White Man Ready To Roll The Dice And Try Out New Local Mexican Restaurant Despite IBS

“He get’s the sweats from eating a fucking icy-pole, I don’t know what he’s thinking” said his wife, Sally.

Author: Parsley Adams – Editor-in-Chief. 

Milton Agnew (28), high school teacher and caucasian male, has decided to “check out” a new local Mexican restaurant, tossing logic, reason and the health of his bowels out the window.

He claims to have a “stomach of steel” and seems optimistic about his upcoming meal.

“I’ve always loved spicy food, and spicy food has always loved me!” he said confidently.

“I think I’m going to go ahead and order extra chilli – why the hell not?” he added, the sound of caution being thrown to the wind audible in the background.
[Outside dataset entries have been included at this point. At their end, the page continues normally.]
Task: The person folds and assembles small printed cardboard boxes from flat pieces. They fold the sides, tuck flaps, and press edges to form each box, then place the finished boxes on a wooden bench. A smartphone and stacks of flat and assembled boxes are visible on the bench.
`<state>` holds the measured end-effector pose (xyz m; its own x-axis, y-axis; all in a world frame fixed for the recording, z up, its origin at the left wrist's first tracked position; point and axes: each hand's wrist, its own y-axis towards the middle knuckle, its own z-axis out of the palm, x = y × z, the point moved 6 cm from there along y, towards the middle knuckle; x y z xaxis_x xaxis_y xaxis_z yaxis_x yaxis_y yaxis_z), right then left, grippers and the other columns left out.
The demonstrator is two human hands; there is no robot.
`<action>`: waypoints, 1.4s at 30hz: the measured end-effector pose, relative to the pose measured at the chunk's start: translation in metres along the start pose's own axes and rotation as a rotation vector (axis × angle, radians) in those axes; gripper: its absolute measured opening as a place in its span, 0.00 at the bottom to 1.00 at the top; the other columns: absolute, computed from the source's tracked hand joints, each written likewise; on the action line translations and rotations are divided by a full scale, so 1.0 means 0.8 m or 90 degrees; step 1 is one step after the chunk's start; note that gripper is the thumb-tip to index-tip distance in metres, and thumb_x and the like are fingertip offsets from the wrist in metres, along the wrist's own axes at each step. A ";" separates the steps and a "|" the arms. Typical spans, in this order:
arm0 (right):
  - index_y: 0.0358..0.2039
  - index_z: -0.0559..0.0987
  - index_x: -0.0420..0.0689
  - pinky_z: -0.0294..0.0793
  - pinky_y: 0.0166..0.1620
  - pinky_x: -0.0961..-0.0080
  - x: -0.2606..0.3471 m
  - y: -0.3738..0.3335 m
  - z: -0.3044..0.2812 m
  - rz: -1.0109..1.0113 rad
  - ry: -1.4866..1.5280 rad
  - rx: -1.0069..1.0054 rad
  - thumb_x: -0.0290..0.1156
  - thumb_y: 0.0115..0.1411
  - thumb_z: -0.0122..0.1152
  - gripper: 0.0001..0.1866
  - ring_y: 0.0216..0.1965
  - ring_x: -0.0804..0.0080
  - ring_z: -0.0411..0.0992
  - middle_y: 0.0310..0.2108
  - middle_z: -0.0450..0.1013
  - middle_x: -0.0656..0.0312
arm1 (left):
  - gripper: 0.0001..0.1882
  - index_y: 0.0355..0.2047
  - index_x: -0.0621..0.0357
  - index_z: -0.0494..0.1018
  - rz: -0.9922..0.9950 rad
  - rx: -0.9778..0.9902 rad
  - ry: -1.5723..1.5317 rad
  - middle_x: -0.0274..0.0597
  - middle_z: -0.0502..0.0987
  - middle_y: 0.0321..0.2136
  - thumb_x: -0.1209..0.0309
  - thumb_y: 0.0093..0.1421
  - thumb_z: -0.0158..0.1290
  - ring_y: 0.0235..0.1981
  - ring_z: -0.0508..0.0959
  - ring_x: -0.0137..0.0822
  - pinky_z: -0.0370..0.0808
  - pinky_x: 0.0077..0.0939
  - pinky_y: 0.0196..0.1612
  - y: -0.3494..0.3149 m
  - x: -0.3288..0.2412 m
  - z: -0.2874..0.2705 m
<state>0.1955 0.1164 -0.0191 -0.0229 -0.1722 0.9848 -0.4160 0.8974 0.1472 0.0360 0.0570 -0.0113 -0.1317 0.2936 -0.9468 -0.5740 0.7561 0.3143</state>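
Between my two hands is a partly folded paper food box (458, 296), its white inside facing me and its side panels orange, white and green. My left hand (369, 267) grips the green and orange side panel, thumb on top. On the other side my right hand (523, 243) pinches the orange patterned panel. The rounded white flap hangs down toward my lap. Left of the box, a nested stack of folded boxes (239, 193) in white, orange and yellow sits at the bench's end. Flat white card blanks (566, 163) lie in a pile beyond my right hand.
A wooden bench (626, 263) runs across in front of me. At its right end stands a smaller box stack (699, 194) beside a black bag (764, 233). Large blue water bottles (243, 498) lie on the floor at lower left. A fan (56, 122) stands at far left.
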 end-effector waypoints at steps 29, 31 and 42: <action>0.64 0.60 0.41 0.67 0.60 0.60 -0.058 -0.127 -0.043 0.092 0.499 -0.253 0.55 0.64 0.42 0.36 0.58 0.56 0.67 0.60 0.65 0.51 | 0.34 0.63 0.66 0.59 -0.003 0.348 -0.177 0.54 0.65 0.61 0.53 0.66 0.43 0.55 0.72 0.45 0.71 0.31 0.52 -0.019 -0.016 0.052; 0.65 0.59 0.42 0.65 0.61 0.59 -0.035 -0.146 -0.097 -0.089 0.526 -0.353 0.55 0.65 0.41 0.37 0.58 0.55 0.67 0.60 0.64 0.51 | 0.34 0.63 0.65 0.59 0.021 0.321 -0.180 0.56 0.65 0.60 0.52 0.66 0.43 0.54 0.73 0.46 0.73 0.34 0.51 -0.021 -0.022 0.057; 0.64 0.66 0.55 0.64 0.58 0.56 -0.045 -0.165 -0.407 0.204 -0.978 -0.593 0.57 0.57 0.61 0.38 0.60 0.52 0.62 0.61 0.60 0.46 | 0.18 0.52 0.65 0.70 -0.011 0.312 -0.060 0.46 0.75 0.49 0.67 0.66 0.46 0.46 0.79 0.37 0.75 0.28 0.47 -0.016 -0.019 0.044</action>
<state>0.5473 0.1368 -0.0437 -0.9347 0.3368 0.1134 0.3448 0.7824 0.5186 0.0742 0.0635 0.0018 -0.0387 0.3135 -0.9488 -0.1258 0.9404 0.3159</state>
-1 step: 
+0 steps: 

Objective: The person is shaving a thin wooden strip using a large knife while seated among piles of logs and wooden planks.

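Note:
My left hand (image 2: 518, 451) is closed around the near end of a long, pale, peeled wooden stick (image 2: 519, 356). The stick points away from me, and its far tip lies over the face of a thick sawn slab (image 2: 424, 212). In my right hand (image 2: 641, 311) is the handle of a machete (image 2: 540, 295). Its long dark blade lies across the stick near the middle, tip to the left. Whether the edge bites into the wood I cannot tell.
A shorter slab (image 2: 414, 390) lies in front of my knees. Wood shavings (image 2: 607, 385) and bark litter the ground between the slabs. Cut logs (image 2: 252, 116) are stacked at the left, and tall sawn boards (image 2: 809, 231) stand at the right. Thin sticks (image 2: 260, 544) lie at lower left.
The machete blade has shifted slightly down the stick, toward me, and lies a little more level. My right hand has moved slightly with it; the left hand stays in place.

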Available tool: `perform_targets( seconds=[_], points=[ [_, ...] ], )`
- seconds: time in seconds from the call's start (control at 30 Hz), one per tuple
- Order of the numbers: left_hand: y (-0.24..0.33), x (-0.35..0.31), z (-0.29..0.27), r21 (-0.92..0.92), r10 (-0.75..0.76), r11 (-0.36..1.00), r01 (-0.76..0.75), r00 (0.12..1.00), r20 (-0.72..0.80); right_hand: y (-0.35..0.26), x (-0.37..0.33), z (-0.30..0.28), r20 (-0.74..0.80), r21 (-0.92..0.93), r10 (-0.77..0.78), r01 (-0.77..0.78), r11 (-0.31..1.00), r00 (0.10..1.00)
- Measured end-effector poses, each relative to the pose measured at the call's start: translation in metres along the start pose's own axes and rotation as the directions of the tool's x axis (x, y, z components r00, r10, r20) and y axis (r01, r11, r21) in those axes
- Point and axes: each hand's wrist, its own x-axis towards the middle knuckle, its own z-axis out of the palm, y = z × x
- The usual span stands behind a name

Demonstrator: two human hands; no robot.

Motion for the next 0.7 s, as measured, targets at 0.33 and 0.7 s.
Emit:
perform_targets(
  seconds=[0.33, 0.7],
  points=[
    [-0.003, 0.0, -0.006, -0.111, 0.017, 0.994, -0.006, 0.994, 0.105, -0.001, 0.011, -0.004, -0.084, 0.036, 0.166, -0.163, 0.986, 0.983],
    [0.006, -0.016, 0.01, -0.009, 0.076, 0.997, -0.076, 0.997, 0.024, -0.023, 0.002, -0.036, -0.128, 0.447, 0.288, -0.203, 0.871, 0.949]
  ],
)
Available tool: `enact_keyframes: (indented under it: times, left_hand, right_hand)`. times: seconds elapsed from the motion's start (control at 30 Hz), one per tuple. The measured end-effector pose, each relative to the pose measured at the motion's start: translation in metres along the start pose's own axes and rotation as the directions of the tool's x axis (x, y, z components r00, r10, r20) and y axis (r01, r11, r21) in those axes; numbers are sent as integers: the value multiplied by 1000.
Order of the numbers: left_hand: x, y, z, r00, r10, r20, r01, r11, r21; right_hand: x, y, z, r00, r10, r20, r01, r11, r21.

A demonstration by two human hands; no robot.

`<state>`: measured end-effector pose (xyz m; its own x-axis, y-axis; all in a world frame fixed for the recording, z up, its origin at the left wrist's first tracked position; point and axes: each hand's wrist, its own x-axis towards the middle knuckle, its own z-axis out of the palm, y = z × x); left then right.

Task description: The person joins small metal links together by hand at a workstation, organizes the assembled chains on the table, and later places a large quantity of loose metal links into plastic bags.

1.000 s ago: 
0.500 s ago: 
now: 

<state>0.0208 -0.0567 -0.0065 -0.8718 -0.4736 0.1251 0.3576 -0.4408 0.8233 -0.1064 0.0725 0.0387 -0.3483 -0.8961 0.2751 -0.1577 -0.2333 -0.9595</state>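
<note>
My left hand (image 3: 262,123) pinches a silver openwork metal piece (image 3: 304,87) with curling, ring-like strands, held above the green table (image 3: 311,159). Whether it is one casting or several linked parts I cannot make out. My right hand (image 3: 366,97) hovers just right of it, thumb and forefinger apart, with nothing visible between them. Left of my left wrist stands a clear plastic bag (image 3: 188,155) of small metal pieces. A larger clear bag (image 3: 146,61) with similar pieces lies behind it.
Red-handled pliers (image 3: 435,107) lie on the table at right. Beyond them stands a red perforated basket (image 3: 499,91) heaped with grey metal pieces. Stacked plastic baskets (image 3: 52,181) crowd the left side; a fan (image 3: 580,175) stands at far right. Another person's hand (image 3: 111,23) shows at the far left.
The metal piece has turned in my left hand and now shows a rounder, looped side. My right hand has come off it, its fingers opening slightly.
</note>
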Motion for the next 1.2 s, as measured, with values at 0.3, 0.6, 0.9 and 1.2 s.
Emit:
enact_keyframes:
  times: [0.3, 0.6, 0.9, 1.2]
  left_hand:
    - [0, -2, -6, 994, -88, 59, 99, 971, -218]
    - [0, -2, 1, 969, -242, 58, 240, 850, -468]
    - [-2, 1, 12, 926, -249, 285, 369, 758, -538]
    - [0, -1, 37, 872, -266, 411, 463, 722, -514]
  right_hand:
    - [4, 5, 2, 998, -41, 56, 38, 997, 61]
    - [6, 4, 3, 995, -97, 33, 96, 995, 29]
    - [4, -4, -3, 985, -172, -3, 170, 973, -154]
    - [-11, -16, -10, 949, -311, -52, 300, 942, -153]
His wife Sally, however, has her doubts, “He get’s the sweats from eating a fucking icy-pole, I don’t know what he’s thinking”.

“Last time it was Ethiopian food, and I kid you not, we had to buy a new toilet”.

“He’s so white and oblivious, and as much as I love him, I think I’m going to file for divorce if I have to smell or hear one more explosive shit” she steamed.

Milton’s daughter, Ashleigh, also informed us that Milton also suffers from acid reflux, and that no amount of Gaviscon can quell his acidic bouts.

The Shallot has been promised exclusive access to Milton’s upcoming bowel movements.